◆ **EXERCISE**:
Across the entries below, how many lines include "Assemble"? Give the number and nothing else.

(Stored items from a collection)

————

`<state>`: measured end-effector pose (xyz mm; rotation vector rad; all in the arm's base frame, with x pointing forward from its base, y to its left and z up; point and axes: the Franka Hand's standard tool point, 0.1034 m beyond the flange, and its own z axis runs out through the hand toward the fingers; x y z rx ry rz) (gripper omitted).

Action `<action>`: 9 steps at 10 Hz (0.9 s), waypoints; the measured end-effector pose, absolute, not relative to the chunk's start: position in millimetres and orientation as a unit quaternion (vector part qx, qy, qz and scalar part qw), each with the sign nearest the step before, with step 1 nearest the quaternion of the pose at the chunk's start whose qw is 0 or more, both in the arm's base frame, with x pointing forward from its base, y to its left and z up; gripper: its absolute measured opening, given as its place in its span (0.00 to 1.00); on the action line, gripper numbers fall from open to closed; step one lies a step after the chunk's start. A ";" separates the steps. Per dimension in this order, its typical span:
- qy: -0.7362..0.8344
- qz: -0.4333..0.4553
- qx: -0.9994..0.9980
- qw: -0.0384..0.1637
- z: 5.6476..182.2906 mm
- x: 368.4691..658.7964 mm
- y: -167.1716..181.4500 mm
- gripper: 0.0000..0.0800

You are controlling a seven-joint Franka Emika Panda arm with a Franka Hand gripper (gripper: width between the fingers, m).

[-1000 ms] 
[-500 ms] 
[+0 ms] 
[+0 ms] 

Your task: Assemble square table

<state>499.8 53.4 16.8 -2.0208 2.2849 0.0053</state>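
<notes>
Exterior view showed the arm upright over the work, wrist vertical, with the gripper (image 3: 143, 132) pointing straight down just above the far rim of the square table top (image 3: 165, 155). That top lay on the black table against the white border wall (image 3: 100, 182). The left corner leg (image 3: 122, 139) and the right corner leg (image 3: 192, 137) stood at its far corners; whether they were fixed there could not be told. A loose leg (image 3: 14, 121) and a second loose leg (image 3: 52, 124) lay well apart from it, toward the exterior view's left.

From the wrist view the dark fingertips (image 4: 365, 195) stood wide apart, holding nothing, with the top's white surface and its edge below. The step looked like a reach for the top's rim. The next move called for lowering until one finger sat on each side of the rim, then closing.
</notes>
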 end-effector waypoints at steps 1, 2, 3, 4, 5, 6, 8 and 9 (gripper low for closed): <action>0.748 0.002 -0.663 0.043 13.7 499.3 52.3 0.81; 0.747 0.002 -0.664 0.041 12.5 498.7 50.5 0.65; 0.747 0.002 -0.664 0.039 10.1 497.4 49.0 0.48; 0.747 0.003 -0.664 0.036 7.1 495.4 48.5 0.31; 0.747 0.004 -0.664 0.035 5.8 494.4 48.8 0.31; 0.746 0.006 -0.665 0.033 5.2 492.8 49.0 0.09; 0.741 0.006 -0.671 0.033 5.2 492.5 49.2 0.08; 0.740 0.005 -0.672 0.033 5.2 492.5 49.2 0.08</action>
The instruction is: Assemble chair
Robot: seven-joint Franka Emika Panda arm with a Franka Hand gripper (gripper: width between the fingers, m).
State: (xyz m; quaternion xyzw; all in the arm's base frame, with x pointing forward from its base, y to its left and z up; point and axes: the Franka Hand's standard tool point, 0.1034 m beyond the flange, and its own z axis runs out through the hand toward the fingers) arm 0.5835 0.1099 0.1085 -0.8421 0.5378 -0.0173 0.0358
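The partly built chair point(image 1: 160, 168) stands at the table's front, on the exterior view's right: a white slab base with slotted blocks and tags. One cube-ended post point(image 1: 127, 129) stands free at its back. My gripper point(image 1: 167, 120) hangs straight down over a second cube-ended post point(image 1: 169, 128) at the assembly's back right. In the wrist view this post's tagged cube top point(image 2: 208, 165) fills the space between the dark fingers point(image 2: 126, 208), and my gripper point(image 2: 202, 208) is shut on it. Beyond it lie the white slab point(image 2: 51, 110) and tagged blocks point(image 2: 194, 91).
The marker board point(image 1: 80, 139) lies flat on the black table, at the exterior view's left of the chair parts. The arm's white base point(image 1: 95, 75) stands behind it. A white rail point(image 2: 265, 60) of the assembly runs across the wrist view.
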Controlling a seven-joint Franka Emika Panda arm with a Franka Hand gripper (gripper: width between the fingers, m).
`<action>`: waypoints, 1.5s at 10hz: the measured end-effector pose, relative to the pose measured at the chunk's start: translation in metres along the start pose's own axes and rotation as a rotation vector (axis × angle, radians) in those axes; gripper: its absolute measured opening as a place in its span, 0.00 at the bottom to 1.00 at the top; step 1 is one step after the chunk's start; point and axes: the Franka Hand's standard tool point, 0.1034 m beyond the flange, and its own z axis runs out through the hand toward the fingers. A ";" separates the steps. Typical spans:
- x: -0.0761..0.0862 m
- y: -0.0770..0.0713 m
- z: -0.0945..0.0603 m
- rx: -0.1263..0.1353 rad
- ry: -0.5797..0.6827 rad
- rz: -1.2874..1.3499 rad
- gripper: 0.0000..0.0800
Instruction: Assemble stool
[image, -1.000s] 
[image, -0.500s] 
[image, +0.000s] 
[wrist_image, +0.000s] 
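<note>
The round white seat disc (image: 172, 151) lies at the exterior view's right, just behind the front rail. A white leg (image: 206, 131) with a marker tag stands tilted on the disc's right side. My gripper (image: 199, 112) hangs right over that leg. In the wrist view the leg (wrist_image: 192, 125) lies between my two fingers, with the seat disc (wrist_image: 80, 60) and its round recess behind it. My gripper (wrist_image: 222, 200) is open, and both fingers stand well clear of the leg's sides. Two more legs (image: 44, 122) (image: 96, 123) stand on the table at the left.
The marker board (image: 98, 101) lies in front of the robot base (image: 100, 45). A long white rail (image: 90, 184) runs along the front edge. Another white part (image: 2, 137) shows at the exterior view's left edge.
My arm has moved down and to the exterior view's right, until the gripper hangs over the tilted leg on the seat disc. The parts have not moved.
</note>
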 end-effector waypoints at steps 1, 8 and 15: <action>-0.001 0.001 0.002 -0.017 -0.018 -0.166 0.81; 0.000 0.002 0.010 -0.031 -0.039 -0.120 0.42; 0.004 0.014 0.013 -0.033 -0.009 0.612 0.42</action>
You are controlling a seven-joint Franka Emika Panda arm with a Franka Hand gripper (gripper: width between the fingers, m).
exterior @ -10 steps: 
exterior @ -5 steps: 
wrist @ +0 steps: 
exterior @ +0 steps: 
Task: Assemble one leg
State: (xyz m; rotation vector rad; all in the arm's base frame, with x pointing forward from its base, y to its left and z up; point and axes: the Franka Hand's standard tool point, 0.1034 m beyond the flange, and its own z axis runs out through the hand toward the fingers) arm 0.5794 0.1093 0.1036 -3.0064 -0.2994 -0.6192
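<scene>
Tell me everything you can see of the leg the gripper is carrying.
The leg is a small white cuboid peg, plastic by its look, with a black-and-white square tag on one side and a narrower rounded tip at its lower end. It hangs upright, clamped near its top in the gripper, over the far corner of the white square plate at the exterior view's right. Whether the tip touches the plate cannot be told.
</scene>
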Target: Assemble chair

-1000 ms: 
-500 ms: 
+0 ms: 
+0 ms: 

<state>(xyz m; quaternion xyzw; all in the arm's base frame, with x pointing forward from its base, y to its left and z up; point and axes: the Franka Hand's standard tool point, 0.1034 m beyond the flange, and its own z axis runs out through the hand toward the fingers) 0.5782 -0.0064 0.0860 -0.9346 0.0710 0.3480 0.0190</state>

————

◆ **EXERCISE ANSWER**:
5